Work order:
Set down the entries once more, exactly as given.

Given data:
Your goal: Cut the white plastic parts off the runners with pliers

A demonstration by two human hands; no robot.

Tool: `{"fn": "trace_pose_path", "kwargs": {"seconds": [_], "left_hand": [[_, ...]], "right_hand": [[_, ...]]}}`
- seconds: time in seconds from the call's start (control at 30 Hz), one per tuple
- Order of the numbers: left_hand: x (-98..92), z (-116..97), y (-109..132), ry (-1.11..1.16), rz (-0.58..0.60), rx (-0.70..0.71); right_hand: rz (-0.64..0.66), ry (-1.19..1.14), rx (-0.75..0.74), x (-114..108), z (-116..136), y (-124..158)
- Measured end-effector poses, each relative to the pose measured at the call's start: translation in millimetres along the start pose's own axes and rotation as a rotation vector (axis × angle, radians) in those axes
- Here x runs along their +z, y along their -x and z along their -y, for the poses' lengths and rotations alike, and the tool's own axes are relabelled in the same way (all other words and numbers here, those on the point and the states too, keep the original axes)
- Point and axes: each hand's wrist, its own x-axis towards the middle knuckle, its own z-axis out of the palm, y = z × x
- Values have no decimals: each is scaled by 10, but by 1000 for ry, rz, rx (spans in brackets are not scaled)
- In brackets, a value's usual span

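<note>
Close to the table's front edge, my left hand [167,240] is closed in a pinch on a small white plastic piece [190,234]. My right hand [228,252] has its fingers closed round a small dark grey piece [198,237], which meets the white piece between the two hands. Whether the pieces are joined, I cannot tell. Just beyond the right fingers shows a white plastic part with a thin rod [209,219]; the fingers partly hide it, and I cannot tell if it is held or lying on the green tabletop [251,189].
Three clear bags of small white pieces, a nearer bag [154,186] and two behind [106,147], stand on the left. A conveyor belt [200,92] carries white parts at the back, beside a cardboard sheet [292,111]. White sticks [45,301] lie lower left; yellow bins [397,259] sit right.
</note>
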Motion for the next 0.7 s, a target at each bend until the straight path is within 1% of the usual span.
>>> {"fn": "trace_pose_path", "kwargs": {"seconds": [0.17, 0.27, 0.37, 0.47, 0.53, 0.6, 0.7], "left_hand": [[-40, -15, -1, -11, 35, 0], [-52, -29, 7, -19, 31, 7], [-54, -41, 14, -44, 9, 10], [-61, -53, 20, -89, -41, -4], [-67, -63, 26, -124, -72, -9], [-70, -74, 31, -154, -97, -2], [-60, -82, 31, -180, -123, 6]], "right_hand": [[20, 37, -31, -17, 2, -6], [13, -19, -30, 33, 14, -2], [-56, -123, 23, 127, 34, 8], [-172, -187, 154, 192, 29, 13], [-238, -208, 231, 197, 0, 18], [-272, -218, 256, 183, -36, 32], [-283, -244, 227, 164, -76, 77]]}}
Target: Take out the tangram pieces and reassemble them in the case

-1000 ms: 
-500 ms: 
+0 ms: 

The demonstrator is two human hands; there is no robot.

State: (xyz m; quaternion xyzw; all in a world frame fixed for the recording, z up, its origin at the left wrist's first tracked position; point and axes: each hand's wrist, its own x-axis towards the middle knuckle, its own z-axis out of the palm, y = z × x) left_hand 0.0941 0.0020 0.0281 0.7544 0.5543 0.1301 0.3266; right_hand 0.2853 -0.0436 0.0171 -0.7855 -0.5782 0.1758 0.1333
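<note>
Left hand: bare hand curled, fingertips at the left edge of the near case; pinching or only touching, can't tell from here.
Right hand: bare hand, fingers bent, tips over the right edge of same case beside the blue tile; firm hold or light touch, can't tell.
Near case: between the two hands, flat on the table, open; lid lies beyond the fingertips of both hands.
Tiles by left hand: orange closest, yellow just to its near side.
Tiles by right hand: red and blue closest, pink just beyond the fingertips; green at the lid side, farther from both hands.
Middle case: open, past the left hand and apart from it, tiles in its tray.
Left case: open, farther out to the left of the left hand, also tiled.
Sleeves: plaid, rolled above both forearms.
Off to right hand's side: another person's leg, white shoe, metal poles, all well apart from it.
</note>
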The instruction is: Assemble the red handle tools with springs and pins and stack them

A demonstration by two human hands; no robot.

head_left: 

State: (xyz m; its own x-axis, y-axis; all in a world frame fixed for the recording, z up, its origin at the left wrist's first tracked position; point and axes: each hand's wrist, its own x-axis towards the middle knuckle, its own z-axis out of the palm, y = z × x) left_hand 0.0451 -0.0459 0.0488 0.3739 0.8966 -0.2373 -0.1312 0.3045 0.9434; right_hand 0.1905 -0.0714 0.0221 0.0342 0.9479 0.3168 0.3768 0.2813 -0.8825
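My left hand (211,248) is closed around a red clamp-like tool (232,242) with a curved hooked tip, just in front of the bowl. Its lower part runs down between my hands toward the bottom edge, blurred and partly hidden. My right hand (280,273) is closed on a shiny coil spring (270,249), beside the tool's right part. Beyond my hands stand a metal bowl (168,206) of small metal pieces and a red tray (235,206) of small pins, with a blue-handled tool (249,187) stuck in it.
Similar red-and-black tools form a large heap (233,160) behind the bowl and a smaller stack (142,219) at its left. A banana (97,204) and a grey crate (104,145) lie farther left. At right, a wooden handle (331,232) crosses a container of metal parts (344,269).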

Response to this task:
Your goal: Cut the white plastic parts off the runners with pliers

A demonstration by two human hands; no robot.

Tool: `{"fn": "trace_pose_path", "kwargs": {"seconds": [_], "left_hand": [[_, ...]], "right_hand": [[_, ...]]}}`
- seconds: time in seconds from the call's start (control at 30 Hz), one per tuple
- Order of the numbers: left_hand: x (-98..92), z (-116..97), y (-109..132), ry (-1.11..1.16), rz (-0.58..0.60), rx (-0.70..0.71); right_hand: rz (-0.64..0.66), ry (-1.19..1.14), rx (-0.75..0.74), x (-114..108), z (-116..136), y (-124..158)
- Measured end-effector poses, each relative to the pose measured at the call's start: translation in millimetres along the start pose's own axes and rotation as a rotation vector (axis × angle, radians) in those axes
- Here x runs along their +z, y along their -x and z along their -y, for the poses' lengths and rotations alike, and the tool's own axes are relabelled in the same way (all other words and numbers here, those on the point and the states too, keep the original axes)
- Point and axes: each hand's wrist, its own x-axis towards the middle knuckle, its own z-axis out of the palm, y = z × x
- Values have no decimals: each is scaled by 10, but by 1000 for ry, rz, rx (spans in brackets are not scaled)
- In brackets, a value's usual span

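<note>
Close to the table's front edge, my left hand [167,240] is closed in a pinch on a small white plastic piece [190,234]. My right hand [228,252] has its fingers closed round a small dark grey piece [198,237], which meets the white piece between the two hands. Whether the pieces are joined, I cannot tell. Just beyond the right fingers shows a white plastic part with a thin rod [209,219]; the fingers partly hide it, and I cannot tell if it is held or lying on the green tabletop [251,189].
Three clear bags of small white pieces, a nearer bag [154,186] and two behind [106,147], stand on the left. A conveyor belt [200,92] carries white parts at the back, beside a cardboard sheet [292,111]. White sticks [45,301] lie lower left; yellow bins [397,259] sit right.
</note>
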Motion for the next 0.7 s, a target at each bend until the straight path is within 1% of the usual span.
>>> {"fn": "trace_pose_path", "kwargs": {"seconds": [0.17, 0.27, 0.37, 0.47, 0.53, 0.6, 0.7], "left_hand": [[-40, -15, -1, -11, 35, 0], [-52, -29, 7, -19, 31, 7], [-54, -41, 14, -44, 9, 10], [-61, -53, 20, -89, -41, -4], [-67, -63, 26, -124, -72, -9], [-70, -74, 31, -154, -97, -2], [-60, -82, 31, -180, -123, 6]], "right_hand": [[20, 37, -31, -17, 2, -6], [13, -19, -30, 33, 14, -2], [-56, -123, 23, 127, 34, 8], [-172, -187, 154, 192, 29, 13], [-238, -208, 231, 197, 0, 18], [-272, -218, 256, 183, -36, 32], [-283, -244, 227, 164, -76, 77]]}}
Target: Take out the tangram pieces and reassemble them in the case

-1000 ms: 
-500 ms: 
+0 ms: 

The demonstrator is two human hands; there is no robot.

State: (xyz m; quaternion xyzw; all in a world frame fixed for the recording, z up, its origin at the left wrist's first tracked position; point and axes: each hand's wrist, its own x-axis towards the middle knuckle, its own z-axis out of the palm, y = z × x) left_hand 0.0941 0.0020 0.0281 0.7544 0.5543 0.1301 0.3266; right_hand 0.2853 -0.0436 0.0171 -0.7855 -0.5782 0.1758 0.1333
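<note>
Left hand: bare hand curled, fingertips at the left edge of the near case; pinching or only touching, can't tell from here.
Right hand: bare hand, fingers bent, tips over the right edge of same case beside the blue tile; firm hold or light touch, can't tell.
Near case: between the two hands, flat on the table, open; lid lies beyond the fingertips of both hands.
Tiles by left hand: orange closest, yellow just to its near side.
Tiles by right hand: red and blue closest, pink just beyond the fingertips; green at the lid side, farther from both hands.
Middle case: open, past the left hand and apart from it, tiles in its tray.
Left case: open, farther out to the left of the left hand, also tiled.
Sleeves: plaid, rolled above both forearms.
Off to right hand's side: another person's leg, white shoe, metal poles, all well apart from it.
</note>
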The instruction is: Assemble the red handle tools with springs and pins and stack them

A demonstration by two human hands; no robot.

head_left: 

State: (xyz m; its own x-axis, y-axis; all in a world frame fixed for the recording, z up, its origin at the left wrist's first tracked position; point and axes: each hand's wrist, its own x-axis towards the middle knuckle, its own z-axis out of the palm, y = z × x) left_hand 0.0451 -0.0459 0.0488 0.3739 0.8966 -0.2373 -0.1312 0.3045 0.9434; right_hand 0.1905 -0.0714 0.0221 0.0342 0.9479 0.3168 0.3768 0.2813 -0.8825
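My left hand (211,248) is closed around a red clamp-like tool (232,242) with a curved hooked tip, just in front of the bowl. Its lower part runs down between my hands toward the bottom edge, blurred and partly hidden. My right hand (280,273) is closed on a shiny coil spring (270,249), beside the tool's right part. Beyond my hands stand a metal bowl (168,206) of small metal pieces and a red tray (235,206) of small pins, with a blue-handled tool (249,187) stuck in it.
Similar red-and-black tools form a large heap (233,160) behind the bowl and a smaller stack (142,219) at its left. A banana (97,204) and a grey crate (104,145) lie farther left. At right, a wooden handle (331,232) crosses a container of metal parts (344,269).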

Work on this exercise is now complete.